Underestimates of magnetic flux in coupled MHD model solar wind solutions

When validated with spacecraft observations, one enduring characteristic of global MHD solar wind models is the tendency to underestimate the interplanetary magnetic flux. This study quantifies the “missing flux” problem for models used in the coordinated Center for Integrated Space Weather Modeling study of corotating interaction regions, and identifies the model parameters most strongly related to the effect. We show that two important contributions are (1) insufficient thermal pressure in the coronal model to extract the required magnetic flux and (2) numerical diffusion in the model current sheets. Using Ulysses observations, we derive a calibration for the effective temperature in the polytropic coronal Magnetohydrodynamics Around a Sphere model that produces the expected interplanetary field at high latitudes. After recalibrating, we find that a 40% discrepancy still remains in the ecliptic plane. Moreover, the problem is 5% more severe for models of the solar cycle 23 minimum than it is for models of the cycle 22 minimum. We argue that the resolution of the heliospheric current sheet strongly affects both the general underestimate and the discrepancy between the two cycles.
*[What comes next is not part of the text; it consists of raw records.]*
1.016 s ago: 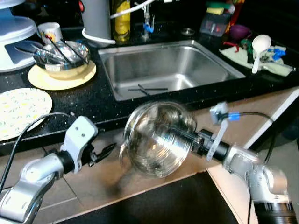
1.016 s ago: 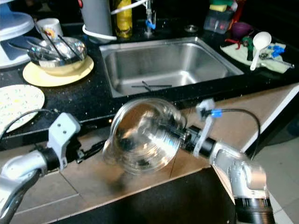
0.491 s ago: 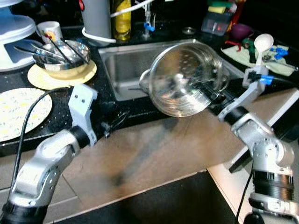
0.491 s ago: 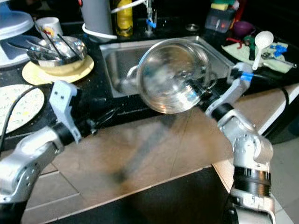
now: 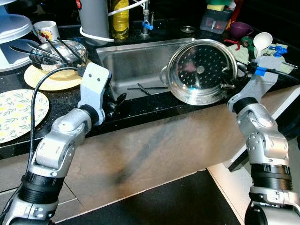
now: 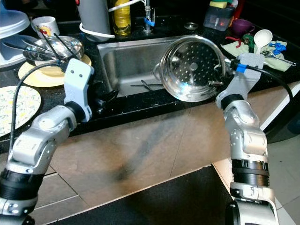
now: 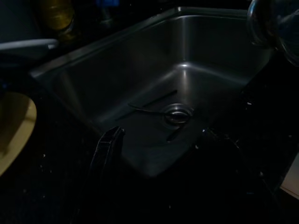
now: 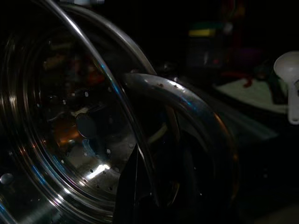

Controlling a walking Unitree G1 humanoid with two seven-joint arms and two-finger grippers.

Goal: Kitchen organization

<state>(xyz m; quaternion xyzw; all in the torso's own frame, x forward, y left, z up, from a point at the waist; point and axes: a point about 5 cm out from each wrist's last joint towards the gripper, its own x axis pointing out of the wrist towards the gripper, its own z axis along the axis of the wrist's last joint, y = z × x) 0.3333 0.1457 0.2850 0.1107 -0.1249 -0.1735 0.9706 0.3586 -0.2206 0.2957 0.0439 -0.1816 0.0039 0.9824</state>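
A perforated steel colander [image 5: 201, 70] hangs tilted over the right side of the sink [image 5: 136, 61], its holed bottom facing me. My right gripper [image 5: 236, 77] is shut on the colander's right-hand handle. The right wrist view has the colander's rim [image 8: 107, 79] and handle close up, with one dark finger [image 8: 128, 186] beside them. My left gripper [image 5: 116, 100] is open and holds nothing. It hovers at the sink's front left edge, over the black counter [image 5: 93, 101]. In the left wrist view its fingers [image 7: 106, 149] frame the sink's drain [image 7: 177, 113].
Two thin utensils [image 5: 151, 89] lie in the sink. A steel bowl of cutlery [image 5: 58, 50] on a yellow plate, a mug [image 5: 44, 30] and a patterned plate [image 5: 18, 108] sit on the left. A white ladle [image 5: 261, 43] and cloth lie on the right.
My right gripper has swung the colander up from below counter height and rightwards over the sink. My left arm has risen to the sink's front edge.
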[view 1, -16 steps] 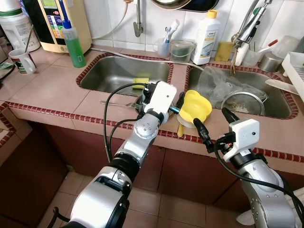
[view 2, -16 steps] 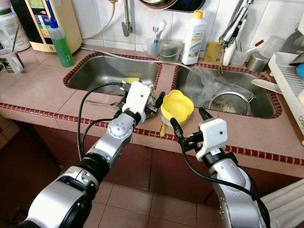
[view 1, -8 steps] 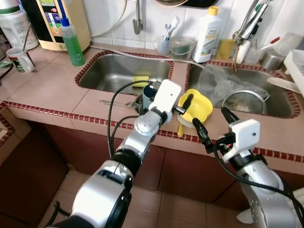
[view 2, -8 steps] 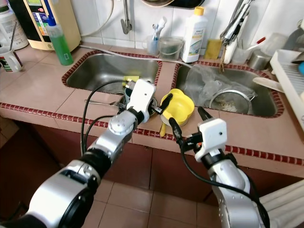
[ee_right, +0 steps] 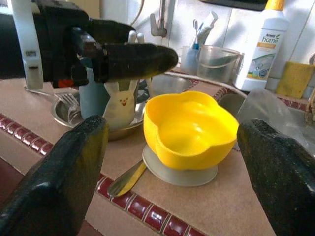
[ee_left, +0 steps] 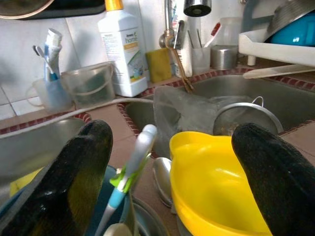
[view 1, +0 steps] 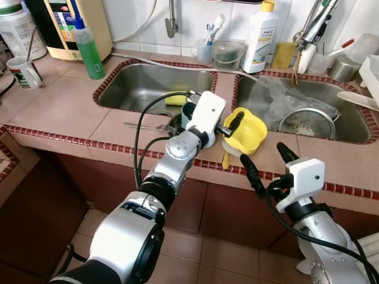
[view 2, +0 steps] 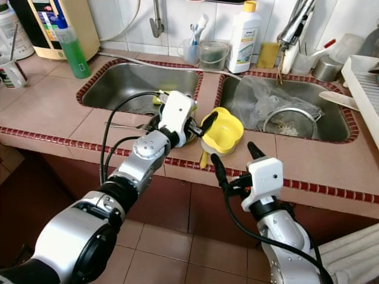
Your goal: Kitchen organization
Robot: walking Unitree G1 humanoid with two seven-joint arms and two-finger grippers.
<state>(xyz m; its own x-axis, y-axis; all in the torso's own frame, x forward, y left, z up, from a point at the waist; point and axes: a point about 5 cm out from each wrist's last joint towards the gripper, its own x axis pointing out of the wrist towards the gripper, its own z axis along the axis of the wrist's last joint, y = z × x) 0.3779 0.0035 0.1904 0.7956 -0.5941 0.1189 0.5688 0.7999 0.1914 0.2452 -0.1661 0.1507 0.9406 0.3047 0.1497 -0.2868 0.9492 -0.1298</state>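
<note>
So the left claw [view 1: 228, 125] is reaching over the counter [view 1: 71, 112] strip between the two sinks, fingers spread wide apart and not holding anything. One finger sits over the rim of the yellow bowl [view 1: 247, 131], the other is back by the blue cup [view 1: 188, 112]; can't tell if either actually touches. That bowl stands upright on a pale round base, right on the counter's front part between the sinks. Just beside it on the robot's left, the cup with a toothbrush [ee_left: 132, 167] sticking out stands in a small metal dish [ee_right: 123, 129]. A spoon [ee_right: 127, 178] lies by the bowl's base near the red tile edge, and a fork [view 1: 144, 126] rests on the counter further left.

The right claw [view 1: 264, 164] hangs in front of the counter edge, near the bowl but apart from it, fingers also spread open, empty.

Further out: a metal strainer [view 1: 306, 123] in the right sink, a white bottle [view 1: 262, 28] and green bottle [view 1: 87, 44] along the back.
</note>
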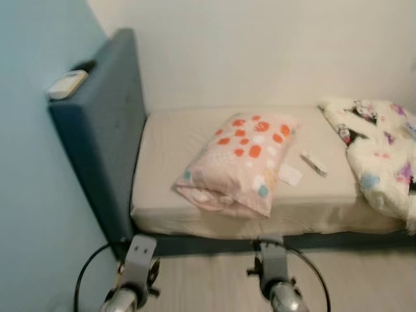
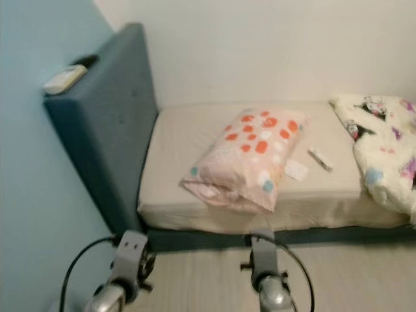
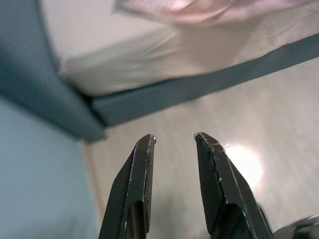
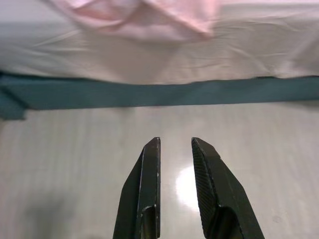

We also argue that improved resolution of current sheets in the low corona will further reduce the effect.

► We compare MHD model results to Ulysses and OMNI solar wind observations.
► We find that the models always underestimate the magnetic flux of the solar wind.
► Polar magnetic flux is correctable with a hotter corona of 2 MK.
► Correcting the polar magnetic flux does not fully correct the ecliptic magnetic flux.
► Poorly resolved current sheets also lead to missing flux.